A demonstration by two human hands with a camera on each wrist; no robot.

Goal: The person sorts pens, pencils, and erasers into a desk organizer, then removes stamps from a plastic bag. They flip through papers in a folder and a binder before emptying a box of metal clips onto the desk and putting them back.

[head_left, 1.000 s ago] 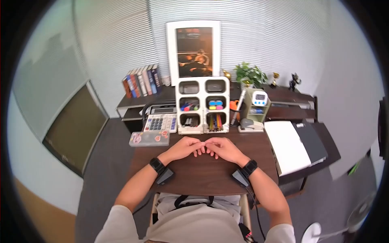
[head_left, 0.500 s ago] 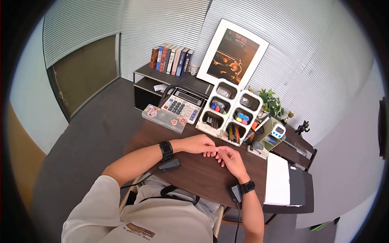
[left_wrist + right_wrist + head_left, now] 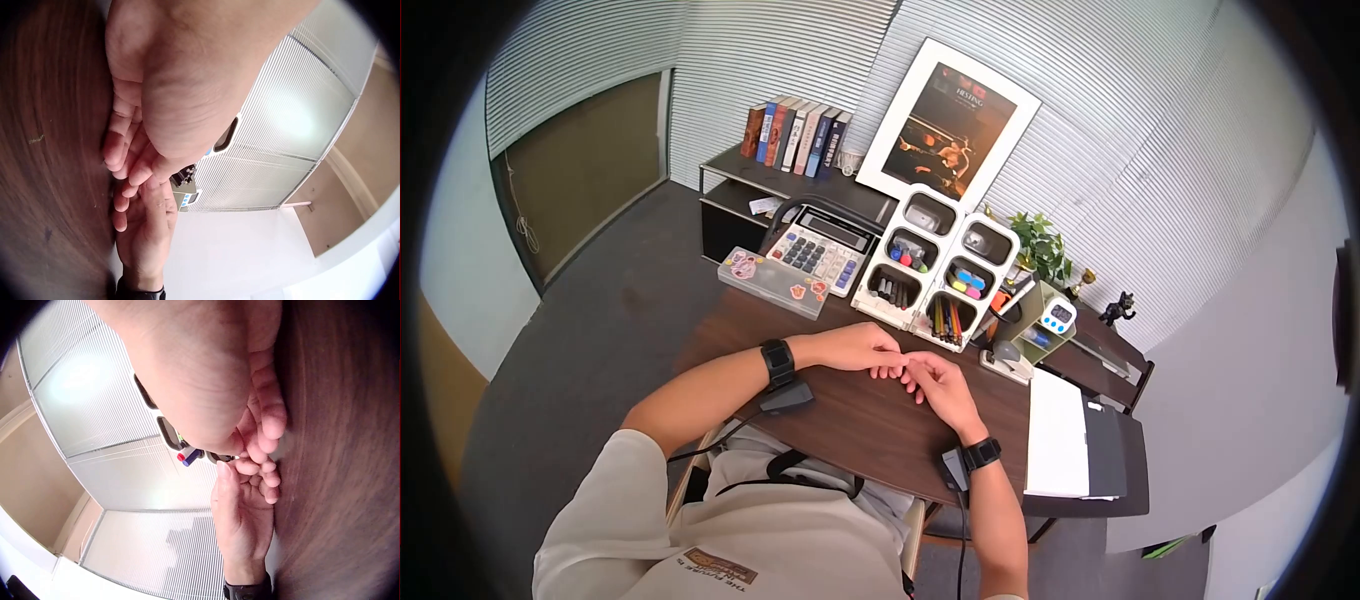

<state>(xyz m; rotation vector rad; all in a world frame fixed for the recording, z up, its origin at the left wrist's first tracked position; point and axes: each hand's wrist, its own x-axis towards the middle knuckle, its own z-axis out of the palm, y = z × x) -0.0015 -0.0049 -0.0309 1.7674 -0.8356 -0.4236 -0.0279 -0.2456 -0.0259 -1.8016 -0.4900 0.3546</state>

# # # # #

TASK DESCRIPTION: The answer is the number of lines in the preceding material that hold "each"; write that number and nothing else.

EXPECTED OUTPUT: 2